ABOUT THIS EXERCISE:
Repeat all of the data below word for word, keeping no images.

[[ DATASET EXTRACT, beginning ]]

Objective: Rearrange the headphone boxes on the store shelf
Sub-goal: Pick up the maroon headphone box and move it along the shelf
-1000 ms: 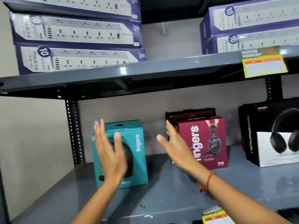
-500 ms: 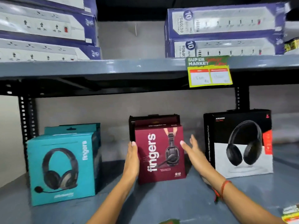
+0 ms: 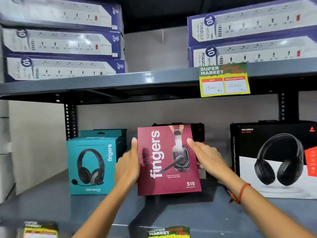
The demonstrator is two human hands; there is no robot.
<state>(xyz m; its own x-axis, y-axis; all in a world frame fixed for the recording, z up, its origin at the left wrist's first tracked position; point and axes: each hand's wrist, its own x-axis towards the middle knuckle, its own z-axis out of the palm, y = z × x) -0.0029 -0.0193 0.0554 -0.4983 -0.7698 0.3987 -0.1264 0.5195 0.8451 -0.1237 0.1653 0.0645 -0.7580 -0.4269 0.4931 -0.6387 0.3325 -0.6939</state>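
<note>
A maroon "fingers" headphone box [image 3: 167,160] is in the middle of the grey shelf [image 3: 51,203], tipped slightly and pulled forward. My left hand [image 3: 128,165] presses its left side and my right hand [image 3: 205,157] presses its right side, so both hold it. Behind it stands a dark box [image 3: 199,133], mostly hidden. To the left is a teal "fingers" headphone box [image 3: 92,165] with another teal box [image 3: 104,133] behind it. A black and white headphone box [image 3: 274,158] stands at the right.
The upper shelf [image 3: 120,81] carries stacks of blue and white power-strip boxes at left [image 3: 60,43] and right [image 3: 253,35]. A yellow price tag [image 3: 223,81] hangs from its edge. More tags [image 3: 169,231] hang on the lower shelf's front edge. A perforated upright [image 3: 70,121] stands at back left.
My hands left the teal box, moved right to the maroon box, closed on its two sides and drew it forward and up toward me. The view shifted right, then closer.
</note>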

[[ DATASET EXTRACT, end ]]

RESPONSE:
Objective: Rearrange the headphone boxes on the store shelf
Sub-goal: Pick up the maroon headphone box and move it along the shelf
-1000 ms: 
-500 ms: 
+0 ms: 
The demonstrator is two human hands; there is no robot.
<state>(xyz m; its own x-axis, y-axis; all in a world frame fixed for the recording, z up, its origin at the left wrist's first tracked position; point and axes: each hand's wrist, its own x-axis towards the middle knuckle, its own z-axis out of the palm, y = z × x) -0.0029 -0.0193 0.0554 -0.4983 -0.7698 0.3987 -0.1264 0.5195 0.8451 -0.1237 0.1653 0.0645 -0.7580 -0.4269 0.4931 -0.6387 0.3325 -0.6939</state>
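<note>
A maroon "fingers" headphone box [image 3: 167,160] is in the middle of the grey shelf [image 3: 51,203], tipped slightly and pulled forward. My left hand [image 3: 128,165] presses its left side and my right hand [image 3: 205,157] presses its right side, so both hold it. Behind it stands a dark box [image 3: 199,133], mostly hidden. To the left is a teal "fingers" headphone box [image 3: 92,165] with another teal box [image 3: 104,133] behind it. A black and white headphone box [image 3: 274,158] stands at the right.
The upper shelf [image 3: 120,81] carries stacks of blue and white power-strip boxes at left [image 3: 60,43] and right [image 3: 253,35]. A yellow price tag [image 3: 223,81] hangs from its edge. More tags [image 3: 169,231] hang on the lower shelf's front edge. A perforated upright [image 3: 70,121] stands at back left.
My hands left the teal box, moved right to the maroon box, closed on its two sides and drew it forward and up toward me. The view shifted right, then closer.
</note>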

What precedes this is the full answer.